To be fair, I probably wouldn’t have been happy. I hated being Chinese as a little girl. The less I stood out, the better. I was thankful I didn’t have an accent. Proud my name was something everyone could pronounce. Glad I ate PB&J for lunch so no one made fun of the way my food smelled. Even though I still got the question “What are you?” or “Where are you really from?,” as soon as I explained myself in perfect English, people backed down. When I found myself in white-majority spaces, which was most of my childhood, I’d be quick to defend myself with, “Yes, I’m half-Chinese…but no, I don’t speak the language.” As if to say, Don’t worry, I’m more like you than you think. On the rare occasion I met another Asian person, I’d be quick to say, “Yes, I’m half-Chinese…but no, I don’t speak what language.” As if to say, Don’t get too excited, I’m less like you than you think. 

Thinking back to how deeply I rejected my Chinese heritage makes me ill. Even as I write this, the creases of my eyes have formed tiny pools of water, my breath has quickened, I’m twisting and turning in my wicker chair wondering how I can escape the grief that is two seconds away from swallowing me whole. The way I fluffed up the fact I can’t speak Chinese and the way I downplayed my Asianness is a sick reminder of white supremacy at work, the person I was taught to privilege and all that my family has lost in doing so. 

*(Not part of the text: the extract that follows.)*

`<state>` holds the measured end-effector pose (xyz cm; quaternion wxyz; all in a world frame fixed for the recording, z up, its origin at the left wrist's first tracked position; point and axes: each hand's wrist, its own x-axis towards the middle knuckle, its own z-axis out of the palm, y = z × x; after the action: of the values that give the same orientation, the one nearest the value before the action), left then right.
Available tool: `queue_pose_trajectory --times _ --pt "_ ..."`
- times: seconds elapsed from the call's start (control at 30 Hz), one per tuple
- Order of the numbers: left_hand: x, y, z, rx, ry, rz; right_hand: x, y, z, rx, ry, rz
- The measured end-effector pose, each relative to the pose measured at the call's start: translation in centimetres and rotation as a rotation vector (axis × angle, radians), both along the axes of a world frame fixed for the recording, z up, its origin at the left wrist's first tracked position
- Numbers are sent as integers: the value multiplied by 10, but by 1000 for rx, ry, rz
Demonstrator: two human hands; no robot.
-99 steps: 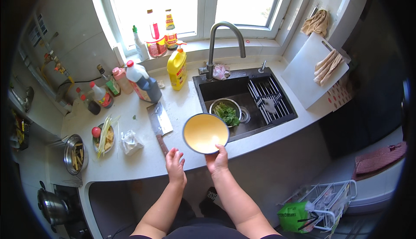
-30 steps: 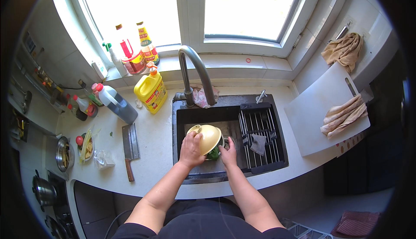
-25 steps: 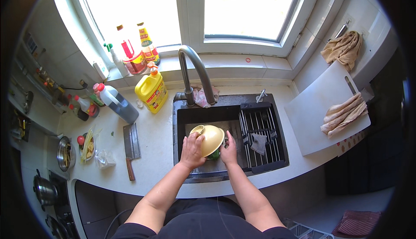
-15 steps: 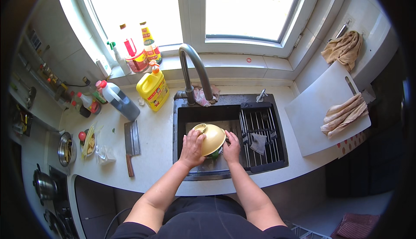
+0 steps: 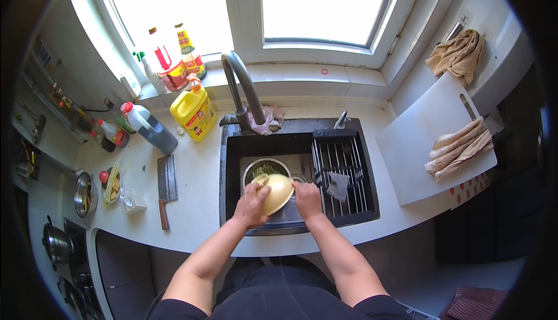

“You’re fantasizing what it would be like to live where there are more Asians,” my husband, Andrew, who is a first-generation Chinese American, told me a few months ago in the middle of a heated argument about where to live. We were in Asheville, NC at the time. He loved it there, could picture us there, having a family, settling down. Each time I tried to join him in this dream, pictured it for myself, I would cry, stomp around, secretly plot how I would make a run for it if he made me live there. We could count the number of Asians we saw in our month living there on one hand. We ordered a DIY boba kit from Boba Guys to make boba at home because there were hardly any spots in town. I couldn’t for the life of me find an Asian acupuncturist even though acupuncture is a form of Traditional Chinese Medicine. I went to one lady who I thought might be half-Asian but it turned out she was just tan in her pictures. 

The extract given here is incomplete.